WHAT TO WORK ON: The reply should contain all of the data below, word for word.
(Beginning of SOURCE MATERIAL)
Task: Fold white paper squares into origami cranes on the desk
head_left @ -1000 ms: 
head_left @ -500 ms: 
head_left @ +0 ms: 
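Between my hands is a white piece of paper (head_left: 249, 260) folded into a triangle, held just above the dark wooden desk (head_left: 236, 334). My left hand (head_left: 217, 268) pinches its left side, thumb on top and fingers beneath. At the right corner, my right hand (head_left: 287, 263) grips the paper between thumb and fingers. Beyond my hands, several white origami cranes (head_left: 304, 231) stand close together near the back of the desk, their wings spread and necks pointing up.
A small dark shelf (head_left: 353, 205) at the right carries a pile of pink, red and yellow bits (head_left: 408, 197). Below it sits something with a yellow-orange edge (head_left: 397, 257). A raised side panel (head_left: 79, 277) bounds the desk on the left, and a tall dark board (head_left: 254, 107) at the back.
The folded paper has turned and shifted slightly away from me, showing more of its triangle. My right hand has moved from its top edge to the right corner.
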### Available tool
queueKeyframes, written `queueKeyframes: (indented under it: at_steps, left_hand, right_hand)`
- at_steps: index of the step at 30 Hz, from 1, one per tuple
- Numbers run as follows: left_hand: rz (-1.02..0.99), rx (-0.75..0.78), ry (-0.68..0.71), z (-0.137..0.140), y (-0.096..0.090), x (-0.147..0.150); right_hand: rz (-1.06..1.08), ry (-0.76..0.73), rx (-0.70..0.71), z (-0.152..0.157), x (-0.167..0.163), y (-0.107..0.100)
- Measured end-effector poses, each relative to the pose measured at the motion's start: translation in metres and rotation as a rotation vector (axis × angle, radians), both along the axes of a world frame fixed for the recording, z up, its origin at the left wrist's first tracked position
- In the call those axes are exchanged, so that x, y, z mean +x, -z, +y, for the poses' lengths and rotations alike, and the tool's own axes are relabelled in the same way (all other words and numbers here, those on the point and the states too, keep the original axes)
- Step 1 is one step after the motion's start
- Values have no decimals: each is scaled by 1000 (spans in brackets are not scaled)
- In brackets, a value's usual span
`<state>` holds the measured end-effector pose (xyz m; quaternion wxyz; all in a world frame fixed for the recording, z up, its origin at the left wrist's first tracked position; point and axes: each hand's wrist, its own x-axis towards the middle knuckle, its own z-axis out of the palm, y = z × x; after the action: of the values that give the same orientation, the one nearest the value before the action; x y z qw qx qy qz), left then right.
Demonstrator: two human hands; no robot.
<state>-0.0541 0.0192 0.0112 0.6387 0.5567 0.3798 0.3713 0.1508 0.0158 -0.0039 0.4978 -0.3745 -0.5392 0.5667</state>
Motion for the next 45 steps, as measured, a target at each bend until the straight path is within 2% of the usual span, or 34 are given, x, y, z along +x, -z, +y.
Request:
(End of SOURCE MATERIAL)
OUTPUT:
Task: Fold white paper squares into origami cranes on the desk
head_left @ -1000 ms: 
head_left @ -500 ms: 
head_left @ +0 ms: 
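Between my hands is a white piece of paper (head_left: 249, 260) folded into a triangle, held just above the dark wooden desk (head_left: 236, 334). My left hand (head_left: 217, 268) pinches its left side, thumb on top and fingers beneath. At the right corner, my right hand (head_left: 287, 263) grips the paper between thumb and fingers. Beyond my hands, several white origami cranes (head_left: 304, 231) stand close together near the back of the desk, their wings spread and necks pointing up.
A small dark shelf (head_left: 353, 205) at the right carries a pile of pink, red and yellow bits (head_left: 408, 197). Below it sits something with a yellow-orange edge (head_left: 397, 257). A raised side panel (head_left: 79, 277) bounds the desk on the left, and a tall dark board (head_left: 254, 107) at the back.
The folded paper has turned and shifted slightly away from me, showing more of its triangle. My right hand has moved from its top edge to the right corner.
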### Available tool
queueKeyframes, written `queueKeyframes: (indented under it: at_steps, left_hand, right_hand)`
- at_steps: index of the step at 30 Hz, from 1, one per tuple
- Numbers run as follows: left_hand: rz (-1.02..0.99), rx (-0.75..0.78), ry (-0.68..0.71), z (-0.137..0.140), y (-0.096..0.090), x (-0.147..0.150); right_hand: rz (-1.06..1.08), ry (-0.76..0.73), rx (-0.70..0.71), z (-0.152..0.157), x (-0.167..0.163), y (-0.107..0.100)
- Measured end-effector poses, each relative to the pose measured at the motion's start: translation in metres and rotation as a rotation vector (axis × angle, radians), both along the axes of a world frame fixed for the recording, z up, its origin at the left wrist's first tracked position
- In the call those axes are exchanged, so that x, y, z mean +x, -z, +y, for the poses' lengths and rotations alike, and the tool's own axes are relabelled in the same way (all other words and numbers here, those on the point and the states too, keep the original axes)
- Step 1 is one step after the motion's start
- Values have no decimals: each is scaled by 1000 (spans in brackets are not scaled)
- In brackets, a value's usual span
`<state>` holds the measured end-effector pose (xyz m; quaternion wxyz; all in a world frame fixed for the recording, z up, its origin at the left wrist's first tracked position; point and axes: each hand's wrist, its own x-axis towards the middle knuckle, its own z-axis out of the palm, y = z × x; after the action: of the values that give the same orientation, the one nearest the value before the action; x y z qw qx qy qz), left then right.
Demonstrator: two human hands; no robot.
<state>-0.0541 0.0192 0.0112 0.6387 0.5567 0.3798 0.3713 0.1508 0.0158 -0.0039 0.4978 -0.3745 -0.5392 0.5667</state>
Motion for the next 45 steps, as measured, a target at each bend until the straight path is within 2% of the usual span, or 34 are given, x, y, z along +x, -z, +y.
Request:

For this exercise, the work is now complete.